= Disability hate crime =

Prejudiced crime against disabled people

Disability hate crime is a hate crime which involves the use of violence against people with disabilities. This form of violence is not only violence in a physical sense, it also includes other hostile acts, such as the repeated blocking of disabled access and verbal abuse. These hate crimes are associated with prejudice against a disability, or a denial of equal rights for disabled people (as this is a form of prejudice). It is viewed politically as an extreme form of ableism, or disablism. This phenomenon can take many forms, from verbal abuse and intimidatory behaviour to vandalism, assault, or even murder. Although data are limited studies appear to show that verbal abuse and harassment are the most common. Disability hate crimes may take the form of one-off incidents, or may represent systematic abuse which continues over periods of weeks, months, or even years. Disabled parking places, wheelchair access areas and other facilities are frequently a locus for disability hate. Instead of seeing access areas as essential for equity, they are seen instead as 'special treatment', unjustifiable by status, and so a 'reason' for acting aggressively. Denial of access thus demonstrates a prejudice against equal rights for disabled people; such actions risk actual bodily harm as well as limiting personal freedom.

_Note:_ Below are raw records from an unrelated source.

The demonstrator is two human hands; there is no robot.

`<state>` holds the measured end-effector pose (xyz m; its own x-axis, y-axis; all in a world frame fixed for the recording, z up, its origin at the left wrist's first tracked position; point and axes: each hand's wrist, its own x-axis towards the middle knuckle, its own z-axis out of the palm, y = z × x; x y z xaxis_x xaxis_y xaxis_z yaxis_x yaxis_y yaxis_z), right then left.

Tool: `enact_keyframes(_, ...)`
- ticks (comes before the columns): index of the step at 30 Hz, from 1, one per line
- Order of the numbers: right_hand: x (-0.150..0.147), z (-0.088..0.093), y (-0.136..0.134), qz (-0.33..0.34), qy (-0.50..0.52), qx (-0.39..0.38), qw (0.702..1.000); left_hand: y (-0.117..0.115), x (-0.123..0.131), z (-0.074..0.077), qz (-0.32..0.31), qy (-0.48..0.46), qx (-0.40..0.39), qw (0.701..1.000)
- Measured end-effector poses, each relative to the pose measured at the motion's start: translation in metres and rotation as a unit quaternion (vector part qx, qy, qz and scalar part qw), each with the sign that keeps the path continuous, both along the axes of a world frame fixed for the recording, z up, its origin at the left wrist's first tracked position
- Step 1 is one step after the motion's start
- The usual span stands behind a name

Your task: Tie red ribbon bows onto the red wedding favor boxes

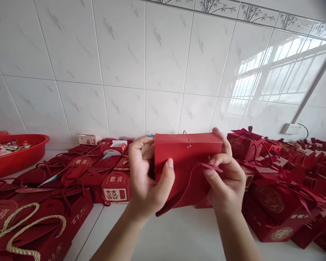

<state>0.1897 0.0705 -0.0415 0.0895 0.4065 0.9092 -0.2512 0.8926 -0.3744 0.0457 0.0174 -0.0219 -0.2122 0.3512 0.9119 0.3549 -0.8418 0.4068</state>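
Note:
A plain red gift box (176, 152) is held up in front of me, over the white tabletop. My left hand (149, 177) grips its left side, thumb on the front face and fingers behind. On the right side, my right hand (225, 177) pinches the end of a thin dark-red ribbon (190, 177) between thumb and forefinger. Its other fingers reach behind the box's right edge. The ribbon loops down across the box front to its lower left corner. Two small metal eyelets show near the box's top edge. The box's back is hidden.
Many red gift boxes (81, 163) crowd the left side, some with cords. A red basin (19, 156) of wrapped sweets stands at far left. More ribboned boxes (282, 206) fill the right. Behind is a tiled wall (163, 65) with a power strip (291, 128).

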Motion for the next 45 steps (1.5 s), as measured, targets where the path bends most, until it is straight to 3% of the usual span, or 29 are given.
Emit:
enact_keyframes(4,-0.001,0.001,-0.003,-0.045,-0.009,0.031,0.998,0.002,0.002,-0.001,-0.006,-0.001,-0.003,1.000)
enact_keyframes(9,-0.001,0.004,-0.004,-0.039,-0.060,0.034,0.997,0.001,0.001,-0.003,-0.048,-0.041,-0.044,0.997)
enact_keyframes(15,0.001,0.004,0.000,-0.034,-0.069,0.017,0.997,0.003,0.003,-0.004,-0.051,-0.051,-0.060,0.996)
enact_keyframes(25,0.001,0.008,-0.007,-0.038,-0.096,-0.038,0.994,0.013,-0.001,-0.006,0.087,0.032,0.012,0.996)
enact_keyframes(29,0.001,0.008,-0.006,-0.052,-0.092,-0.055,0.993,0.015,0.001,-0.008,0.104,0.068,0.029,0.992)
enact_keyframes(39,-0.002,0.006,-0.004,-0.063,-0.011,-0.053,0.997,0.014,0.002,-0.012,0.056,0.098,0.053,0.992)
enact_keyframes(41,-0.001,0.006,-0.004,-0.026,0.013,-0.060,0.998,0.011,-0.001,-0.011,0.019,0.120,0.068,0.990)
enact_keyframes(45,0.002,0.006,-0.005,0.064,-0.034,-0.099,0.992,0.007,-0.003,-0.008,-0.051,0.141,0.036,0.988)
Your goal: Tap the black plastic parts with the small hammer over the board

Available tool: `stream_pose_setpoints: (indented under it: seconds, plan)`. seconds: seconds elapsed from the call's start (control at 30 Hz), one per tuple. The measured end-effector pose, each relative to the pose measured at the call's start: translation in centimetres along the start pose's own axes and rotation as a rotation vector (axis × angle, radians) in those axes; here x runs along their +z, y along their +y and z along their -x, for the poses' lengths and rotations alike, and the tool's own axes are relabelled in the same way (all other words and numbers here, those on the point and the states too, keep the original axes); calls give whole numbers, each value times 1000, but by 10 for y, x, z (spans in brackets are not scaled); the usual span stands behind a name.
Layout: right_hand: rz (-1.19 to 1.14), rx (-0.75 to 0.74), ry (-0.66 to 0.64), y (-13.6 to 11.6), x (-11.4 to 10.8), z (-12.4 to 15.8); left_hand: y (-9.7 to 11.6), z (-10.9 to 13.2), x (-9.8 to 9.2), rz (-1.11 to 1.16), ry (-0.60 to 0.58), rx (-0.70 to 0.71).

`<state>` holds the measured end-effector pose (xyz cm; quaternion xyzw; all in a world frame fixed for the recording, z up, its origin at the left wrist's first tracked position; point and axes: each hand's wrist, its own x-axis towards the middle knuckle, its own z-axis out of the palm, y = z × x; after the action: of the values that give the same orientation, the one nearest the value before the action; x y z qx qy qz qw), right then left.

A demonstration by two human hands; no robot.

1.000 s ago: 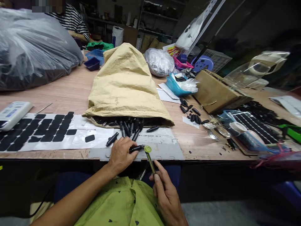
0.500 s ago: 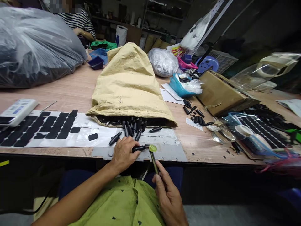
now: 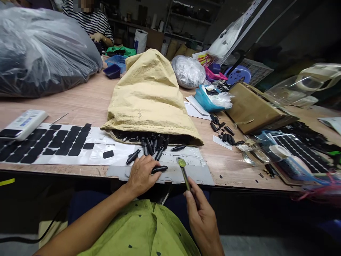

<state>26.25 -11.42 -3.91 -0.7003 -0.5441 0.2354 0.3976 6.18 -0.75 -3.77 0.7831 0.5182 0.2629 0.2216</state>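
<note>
My left hand [image 3: 141, 175] rests on a grey plate [image 3: 186, 175] at the table's front edge, fingers closed on a black pen-like part [image 3: 160, 169] lying flat. My right hand [image 3: 202, 217] grips the handle of a small hammer [image 3: 183, 169] with a yellow-green head, raised a little to the right of the part's tip. Several more black parts [image 3: 153, 144] spill from the mouth of a tan sack [image 3: 149, 96] just behind my hands.
A sheet of black pads [image 3: 53, 142] and a white device [image 3: 22, 124] lie at left. A big clear bag [image 3: 39, 53] fills the far left. A cardboard box [image 3: 253, 108], loose black parts [image 3: 223, 133] and a solar panel [image 3: 298, 149] sit at right. A person in a striped shirt [image 3: 93, 23] works behind.
The hammer head, which touched the tip of the black part, has lifted away to the right. My left hand still holds the part on the plate.
</note>
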Motion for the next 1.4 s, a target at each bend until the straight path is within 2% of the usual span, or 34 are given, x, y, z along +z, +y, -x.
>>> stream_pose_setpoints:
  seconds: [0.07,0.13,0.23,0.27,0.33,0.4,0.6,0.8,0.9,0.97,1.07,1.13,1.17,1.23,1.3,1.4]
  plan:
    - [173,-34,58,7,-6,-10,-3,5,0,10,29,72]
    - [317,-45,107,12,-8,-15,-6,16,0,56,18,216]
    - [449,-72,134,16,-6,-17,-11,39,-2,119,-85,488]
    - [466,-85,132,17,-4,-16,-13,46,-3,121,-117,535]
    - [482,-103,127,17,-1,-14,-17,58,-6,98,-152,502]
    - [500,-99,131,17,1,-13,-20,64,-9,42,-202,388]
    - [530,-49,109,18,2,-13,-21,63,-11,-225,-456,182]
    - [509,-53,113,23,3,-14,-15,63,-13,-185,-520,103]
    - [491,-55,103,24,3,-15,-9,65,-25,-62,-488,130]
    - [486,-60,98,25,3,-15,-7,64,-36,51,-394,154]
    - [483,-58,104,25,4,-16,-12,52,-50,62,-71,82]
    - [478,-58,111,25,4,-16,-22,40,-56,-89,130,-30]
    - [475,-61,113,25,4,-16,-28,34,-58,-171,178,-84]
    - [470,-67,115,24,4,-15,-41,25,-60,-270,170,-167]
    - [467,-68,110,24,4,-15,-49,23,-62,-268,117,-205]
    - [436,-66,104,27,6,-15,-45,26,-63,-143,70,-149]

The people who commit disability hate crimes frequently justify their actions with narratives which are driven by socio-economic factors which can follow a typical pattern. For example, people commit these crimes because they view disabled people as: making 'inconvenient' or 'insolent' demands for physical barriers (e.g. parked cars, commercial signage) to be removed; 'falsely' portraying their disabilities to receive welfare support ("scroungers"); being undeserving of equal access / treatment; having lower status and therefore being "easy targets" for aggressive acts.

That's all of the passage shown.